Please return the lines of the data that contain "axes".

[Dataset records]
_ _ _ _ _ _ _

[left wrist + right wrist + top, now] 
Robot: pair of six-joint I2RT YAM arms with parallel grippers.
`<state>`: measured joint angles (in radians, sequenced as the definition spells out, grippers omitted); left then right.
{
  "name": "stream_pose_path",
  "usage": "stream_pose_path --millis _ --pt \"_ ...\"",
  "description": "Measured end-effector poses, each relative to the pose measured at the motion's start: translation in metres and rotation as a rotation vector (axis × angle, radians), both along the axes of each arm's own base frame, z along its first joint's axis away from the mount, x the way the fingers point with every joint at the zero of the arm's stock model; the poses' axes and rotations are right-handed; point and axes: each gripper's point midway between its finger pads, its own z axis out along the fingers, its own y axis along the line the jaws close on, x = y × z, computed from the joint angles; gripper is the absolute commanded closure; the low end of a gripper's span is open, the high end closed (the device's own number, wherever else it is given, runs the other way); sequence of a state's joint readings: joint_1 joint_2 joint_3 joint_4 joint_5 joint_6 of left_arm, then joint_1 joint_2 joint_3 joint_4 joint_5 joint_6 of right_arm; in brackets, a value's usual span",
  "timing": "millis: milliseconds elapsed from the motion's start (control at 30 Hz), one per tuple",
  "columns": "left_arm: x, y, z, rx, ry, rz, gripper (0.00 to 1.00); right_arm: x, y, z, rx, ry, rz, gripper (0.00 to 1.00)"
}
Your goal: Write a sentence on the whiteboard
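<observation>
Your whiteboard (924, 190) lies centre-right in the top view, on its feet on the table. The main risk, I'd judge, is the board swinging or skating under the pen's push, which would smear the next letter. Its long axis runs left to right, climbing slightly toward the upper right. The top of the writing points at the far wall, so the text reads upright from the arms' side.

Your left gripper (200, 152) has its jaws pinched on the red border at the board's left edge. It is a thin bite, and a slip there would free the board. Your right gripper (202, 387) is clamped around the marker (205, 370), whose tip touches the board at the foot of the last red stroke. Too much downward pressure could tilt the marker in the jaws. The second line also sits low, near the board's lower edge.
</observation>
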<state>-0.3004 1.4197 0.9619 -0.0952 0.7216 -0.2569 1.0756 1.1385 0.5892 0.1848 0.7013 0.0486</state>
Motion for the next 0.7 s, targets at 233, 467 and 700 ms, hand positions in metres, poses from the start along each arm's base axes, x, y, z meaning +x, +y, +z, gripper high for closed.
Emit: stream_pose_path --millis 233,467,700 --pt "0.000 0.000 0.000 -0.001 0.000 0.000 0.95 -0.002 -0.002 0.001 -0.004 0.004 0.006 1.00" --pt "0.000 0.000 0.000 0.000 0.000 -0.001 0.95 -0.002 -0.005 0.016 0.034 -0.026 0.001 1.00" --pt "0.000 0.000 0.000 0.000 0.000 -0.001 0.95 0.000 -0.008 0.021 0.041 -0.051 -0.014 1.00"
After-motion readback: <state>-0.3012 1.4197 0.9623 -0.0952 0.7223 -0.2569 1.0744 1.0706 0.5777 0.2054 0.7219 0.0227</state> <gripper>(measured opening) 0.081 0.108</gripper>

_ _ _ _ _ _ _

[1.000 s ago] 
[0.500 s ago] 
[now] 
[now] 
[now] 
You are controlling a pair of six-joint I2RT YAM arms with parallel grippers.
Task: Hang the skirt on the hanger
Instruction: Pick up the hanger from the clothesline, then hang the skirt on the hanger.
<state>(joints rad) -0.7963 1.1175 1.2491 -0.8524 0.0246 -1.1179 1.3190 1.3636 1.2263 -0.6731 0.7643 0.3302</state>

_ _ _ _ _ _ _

§ **EXERCISE OUTPUT**:
  "description": "Measured end-effector poses, each relative to the pose measured at the motion's start: translation in metres and rotation as a rotation vector (axis × angle, radians), both along the axes of each arm's own base frame, z along its first joint's axis away from the mount, x the way the fingers point with every joint at the zero of the arm's stock model; the poses' axes and rotations are right-handed; point and axes: each gripper's point midway between its finger pads, its own z axis out along the fingers, its own y axis along the line the jaws close on, x = y × z, computed from the joint angles; gripper is the absolute commanded closure; the low end of a gripper's span is open, the high end closed (the device's own number, wherever else it is given, runs the other way); sequence of a state's joint readings: joint_1 joint_2 joint_3 joint_4 joint_5 joint_6 of left_arm, then joint_1 joint_2 joint_3 joint_4 joint_5 joint_6 of right_arm; in brackets, a value's usual span",
Motion for the next 0.7 s, targets at 233, 467 and 700 ms, hand positions in metres, poses from the start along each arm's base axes, x, y, z meaning +x, +y, +z, gripper high for closed.

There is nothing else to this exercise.